Conversation
|
This looks quite hacky solution to me. |
|
it's stored in the thumbnail, which, as long as it's under the 16MB limit, it's fine for mongo. What I could do is making the fastResponse thingy parametric and test if the provided field has length > 5 MB otheriwse keep the nestjs serialisers |
|
The thumbnail field for publishedData is deprecated for APIv4 and only kept for backwards compatibility with APIv3 - the intended way to do this is to ingest an attachment separately (attachments can point to publishedData, proposals and samples besides datasets). |
yes, the spike is after all logic has run, from retrieving from the DB to running the class-transform from DB schema to v3. It also appears both with v3 and v4, so, even if I also suspected it had to do with class-transform, it seems to be after that. Removing the afterAll nestJS interceptors avoids this, so it feels it's there, maybe when nestJS tries to compute the content-length before the response.
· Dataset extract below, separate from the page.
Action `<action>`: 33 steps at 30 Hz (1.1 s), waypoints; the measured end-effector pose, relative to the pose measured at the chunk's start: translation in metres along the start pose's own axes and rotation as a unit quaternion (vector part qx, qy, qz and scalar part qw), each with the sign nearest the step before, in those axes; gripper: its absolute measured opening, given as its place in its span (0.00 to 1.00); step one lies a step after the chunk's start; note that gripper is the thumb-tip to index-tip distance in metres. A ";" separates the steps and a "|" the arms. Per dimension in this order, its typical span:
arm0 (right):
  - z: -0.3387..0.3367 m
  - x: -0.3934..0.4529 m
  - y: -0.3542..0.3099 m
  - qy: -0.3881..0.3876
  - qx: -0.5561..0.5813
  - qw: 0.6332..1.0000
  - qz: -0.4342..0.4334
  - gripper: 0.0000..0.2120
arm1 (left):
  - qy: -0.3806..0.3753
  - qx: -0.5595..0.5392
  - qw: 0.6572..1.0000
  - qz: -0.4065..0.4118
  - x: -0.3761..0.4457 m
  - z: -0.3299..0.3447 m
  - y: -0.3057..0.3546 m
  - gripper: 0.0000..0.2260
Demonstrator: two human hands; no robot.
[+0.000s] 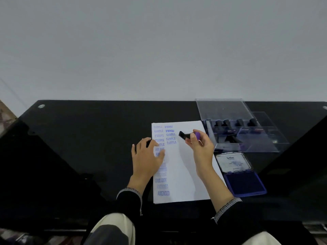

I am happy to change this PR though, since it's too PSI specific? what I could see is:
Both 1 or 2 would work for us, so happy to do any of the 2 |
We weren't aware that the new way to add a thumbnail was using a dedicated Attachment, I think it makes sense but the migration script doesn't reflect that (simply copies thumbnail to metadata). |
|
Just to share my 2cents.. I don’t have a strong opinion having this change as a temporary hotfix, as long as we aware do not abuse it or rely on it as a permanent pattern.. |
|
@minottic Apologies for the late reply. @fpotier apologies for the incomplete migration script. Will you be able to update the current one to reflect the best practice? So the code changes look good, but I second @Junjiequan that it might be and feel a hacky solution to the problem. |
|
After talking with @minottic, we agreed that the most viable solution at the moment is solution #2 highlighted in here. Leading to SciCatCon2026, we should some research and gather information on how to address this issue and what is the best practices specifically for nestjs. At SciCatCon 2026, we should make sure to have a breakout discussion and decide the course of action. |
|
Some material that can help us finding a viable solution: https://medium.com/@duckweave/nestjs-large-uploads-stream-it-dont-spike-ram-a9cc4b0f1b74 |
Description
The thumbnail in the publication data can be quite big (we have cases of >8MB). This causes, in certain envs (e.g. a pod in k8s) the backend to be killed with OOM. The cause seems to be due to nestjs after serialization logics. This allow to bypass the additional interceptors from nestjs and avoid the memory peak.
If this feature is not desired by other facilities, I will be happy to make it conditional or configurable.